Sumber: Reuters | Editor: Handoyo
KONTAN.CO.ID – JAKARTA. Produsen baterai asal Korea Selatan, Samsung SDI, mengumumkan telah menandatangani perjanjian jangka panjang dengan Mercedes-Benz untuk memasok baterai kendaraan listrik atau electric vehicle (EV).
Kesepakatan yang diumumkan pada Senin (20/4) tersebut menjadi kontrak pasokan baterai EV pertama Samsung SDI dengan Mercedes-Benz.
Dalam pernyataannya, Samsung SDI menyebut baterai yang akan dipasok menggunakan teknologi high-nickel NCM atau kombinasi nikel, kobalt, dan mangan.
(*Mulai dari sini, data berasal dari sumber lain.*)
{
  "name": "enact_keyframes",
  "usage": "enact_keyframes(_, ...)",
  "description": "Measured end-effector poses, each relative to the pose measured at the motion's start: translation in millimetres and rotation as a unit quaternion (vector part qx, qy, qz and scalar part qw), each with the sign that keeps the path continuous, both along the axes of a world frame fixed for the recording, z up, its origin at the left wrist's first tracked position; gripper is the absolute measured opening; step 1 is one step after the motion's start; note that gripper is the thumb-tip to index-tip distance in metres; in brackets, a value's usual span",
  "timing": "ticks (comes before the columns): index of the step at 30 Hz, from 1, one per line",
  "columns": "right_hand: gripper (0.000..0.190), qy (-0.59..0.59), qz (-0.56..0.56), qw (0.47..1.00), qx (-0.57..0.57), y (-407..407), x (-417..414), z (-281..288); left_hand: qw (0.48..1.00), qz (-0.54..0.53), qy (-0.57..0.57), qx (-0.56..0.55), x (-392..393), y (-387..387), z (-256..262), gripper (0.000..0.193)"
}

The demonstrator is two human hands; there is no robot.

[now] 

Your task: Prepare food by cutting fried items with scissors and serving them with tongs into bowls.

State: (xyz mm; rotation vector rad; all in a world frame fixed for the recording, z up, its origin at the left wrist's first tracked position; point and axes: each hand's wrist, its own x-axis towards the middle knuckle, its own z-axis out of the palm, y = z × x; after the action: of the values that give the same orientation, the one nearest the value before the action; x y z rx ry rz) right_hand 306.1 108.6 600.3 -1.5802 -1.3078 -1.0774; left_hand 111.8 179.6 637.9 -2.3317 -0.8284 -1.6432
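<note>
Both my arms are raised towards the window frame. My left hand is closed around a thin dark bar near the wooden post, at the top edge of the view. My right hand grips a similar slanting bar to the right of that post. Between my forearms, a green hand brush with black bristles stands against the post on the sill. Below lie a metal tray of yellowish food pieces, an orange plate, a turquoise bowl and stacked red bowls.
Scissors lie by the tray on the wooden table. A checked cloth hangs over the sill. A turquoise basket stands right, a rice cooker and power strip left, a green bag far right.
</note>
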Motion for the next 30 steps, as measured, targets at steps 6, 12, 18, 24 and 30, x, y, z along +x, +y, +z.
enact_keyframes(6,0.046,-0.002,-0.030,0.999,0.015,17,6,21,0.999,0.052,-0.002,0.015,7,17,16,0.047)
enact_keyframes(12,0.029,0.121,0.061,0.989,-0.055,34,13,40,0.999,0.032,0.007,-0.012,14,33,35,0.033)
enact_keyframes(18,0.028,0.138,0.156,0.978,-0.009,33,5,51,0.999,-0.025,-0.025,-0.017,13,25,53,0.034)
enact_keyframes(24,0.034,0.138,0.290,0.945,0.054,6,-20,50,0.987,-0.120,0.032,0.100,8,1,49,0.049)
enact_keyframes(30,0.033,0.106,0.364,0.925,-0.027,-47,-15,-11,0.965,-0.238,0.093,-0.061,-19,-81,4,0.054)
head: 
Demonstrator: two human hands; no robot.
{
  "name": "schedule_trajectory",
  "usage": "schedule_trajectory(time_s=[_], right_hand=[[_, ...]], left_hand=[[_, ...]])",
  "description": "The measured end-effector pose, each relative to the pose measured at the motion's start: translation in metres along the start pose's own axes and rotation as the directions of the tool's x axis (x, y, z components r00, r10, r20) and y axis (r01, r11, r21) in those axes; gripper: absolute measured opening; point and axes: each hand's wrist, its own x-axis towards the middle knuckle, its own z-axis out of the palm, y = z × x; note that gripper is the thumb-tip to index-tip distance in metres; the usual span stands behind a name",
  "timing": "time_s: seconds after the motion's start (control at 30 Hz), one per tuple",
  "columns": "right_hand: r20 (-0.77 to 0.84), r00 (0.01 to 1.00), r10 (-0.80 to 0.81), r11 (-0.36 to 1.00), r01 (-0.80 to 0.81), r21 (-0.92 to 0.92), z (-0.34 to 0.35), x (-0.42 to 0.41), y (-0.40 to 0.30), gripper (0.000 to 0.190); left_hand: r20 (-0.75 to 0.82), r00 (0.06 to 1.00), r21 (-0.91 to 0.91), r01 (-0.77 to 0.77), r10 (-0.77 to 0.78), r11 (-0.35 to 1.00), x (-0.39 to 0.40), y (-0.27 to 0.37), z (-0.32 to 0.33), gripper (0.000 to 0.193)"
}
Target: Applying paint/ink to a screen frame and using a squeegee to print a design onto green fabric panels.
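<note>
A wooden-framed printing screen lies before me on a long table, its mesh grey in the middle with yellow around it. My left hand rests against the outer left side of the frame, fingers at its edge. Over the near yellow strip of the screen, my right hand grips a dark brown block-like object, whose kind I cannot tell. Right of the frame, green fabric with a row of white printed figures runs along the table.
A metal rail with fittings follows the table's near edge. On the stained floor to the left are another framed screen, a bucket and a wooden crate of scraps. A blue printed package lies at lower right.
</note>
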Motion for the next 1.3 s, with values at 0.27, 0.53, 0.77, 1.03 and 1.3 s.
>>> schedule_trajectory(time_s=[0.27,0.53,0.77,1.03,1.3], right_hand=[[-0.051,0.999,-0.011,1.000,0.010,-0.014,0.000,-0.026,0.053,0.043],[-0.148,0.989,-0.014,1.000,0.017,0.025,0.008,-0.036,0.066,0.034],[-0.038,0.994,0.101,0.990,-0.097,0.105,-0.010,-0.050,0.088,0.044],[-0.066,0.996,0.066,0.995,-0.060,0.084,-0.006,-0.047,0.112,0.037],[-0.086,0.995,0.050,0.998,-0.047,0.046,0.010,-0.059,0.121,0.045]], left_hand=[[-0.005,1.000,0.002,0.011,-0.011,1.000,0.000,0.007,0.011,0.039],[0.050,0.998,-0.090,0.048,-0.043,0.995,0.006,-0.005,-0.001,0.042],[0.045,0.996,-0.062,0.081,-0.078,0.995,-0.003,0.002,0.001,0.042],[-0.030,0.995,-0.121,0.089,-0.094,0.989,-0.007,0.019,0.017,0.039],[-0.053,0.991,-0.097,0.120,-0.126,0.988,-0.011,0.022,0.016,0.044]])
Teknologi ini dirancang untuk mendukung generasi terbaru kendaraan listrik Mercedes-Benz.
Mercedes-Benz berencana menggunakan baterai tersebut pada model SUV listrik kompak dan menengah, termasuk varian coupe listrik di masa mendatang.
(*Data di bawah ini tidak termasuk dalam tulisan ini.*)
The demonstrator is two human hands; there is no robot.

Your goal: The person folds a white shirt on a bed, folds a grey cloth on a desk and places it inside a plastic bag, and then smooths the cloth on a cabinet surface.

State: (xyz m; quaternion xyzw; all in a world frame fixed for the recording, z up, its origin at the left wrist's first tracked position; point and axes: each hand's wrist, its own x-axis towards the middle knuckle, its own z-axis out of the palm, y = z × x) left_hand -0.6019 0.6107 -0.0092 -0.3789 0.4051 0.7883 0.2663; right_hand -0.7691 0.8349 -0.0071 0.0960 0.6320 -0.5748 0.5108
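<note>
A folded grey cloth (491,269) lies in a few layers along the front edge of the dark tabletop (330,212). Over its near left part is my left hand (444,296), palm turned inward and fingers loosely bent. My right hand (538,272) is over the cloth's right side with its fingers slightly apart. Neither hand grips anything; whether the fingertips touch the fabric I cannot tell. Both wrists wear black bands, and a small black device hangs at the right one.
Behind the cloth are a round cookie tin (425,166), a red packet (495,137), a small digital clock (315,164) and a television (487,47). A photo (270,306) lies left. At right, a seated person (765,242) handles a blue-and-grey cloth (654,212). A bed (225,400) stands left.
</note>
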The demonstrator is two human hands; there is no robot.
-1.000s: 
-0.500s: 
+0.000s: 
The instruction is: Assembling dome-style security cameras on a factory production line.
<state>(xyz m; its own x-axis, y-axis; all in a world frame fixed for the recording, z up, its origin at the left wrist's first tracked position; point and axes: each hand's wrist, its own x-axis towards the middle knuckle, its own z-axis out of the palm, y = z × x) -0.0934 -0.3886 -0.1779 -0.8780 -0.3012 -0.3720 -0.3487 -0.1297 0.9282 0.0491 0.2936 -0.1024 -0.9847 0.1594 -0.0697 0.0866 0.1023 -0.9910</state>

Baca Juga: Maskapai Penerbangan Asia Kebanjiran Penumpang ke Eropa, Imbas Konflik Timur Tengah
Kerja sama ini dinilai penting bagi Samsung SDI dalam memperkuat posisinya di pasar baterai kendaraan listrik global, yang semakin kompetitif di tengah meningkatnya permintaan EV dari produsen otomotif dunia.
Bagi Mercedes-Benz, kemitraan ini juga menjadi bagian dari strategi memperluas lini kendaraan listrik dengan dukungan teknologi baterai berkapasitas tinggi dan efisiensi lebih baik.
Meski demikian, Samsung SDI tidak mengungkapkan nilai maupun volume dari kontrak pasokan tersebut.